◆ Task prompt:
Read through the lines below and copy the ones holding the string "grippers".
== Supplied material
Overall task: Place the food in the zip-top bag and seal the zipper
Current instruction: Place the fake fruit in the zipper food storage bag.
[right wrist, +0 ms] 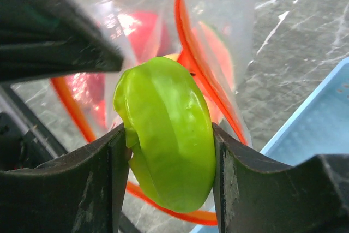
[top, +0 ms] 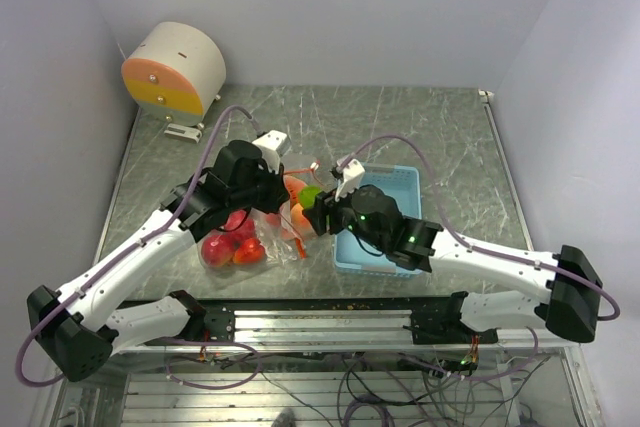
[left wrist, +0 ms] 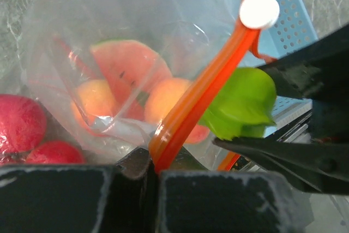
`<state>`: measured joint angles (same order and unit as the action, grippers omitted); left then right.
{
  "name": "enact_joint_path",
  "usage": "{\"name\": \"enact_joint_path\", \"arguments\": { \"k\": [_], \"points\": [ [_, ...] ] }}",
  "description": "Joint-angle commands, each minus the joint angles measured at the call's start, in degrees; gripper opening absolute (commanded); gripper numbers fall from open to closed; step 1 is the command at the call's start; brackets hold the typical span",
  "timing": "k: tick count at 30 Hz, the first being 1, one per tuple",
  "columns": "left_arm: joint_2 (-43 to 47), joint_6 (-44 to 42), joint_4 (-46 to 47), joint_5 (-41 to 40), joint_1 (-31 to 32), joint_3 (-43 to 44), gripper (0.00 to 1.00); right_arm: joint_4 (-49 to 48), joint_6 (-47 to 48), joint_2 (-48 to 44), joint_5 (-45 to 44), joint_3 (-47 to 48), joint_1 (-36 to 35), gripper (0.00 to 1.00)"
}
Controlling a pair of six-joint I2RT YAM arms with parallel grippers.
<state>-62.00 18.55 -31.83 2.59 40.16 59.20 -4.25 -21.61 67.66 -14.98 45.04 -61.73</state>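
L side first: L gripper [left wrist: 155,174] is clenched on the zipper strip [left wrist: 207,80], pinching it near one end and holding the bag [left wrist: 136,20] mouth lifted off the table [top: 430,127]. The bag's belly lies on the table w/ most food already inside: red fruits [top: 222,247] at the low end, a slice [left wrist: 128,66] and two orange balls [left wrist: 95,99] nearer the mouth. White tab [left wrist: 259,9] sits at the strip's far end.

Mid: green piece [right wrist: 163,107] is the only item outside, right at the mouth, touching or just beside the strip. Can't tell if it has crossed the lip yet.

R side: R gripper [right wrist: 168,156] is grasping the green piece across its width, both fingers flat on it. Blue tray [top: 395,187] lies just behind, under the R arm.

Risks, as I judge them:
- The mouth looks narrow, so the piece may snag on the strip and push it instead of entering.
- A hard push could pull the strip out of the L pinch, and the mouth would flop shut.
- If let go too soon, the piece drops onto the table or tray.
- A tilted bag could let the orange balls roll out.
- R fingers inside the mouth may drag plastic on exit.
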Motion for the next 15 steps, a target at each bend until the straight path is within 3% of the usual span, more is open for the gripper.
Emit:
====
◆ Written answer:
`<state>`: measured joint angles (same order and unit as the action, grippers omitted); left then right.
Controlling a pair of six-joint I2RT YAM arms with parallel grippers.

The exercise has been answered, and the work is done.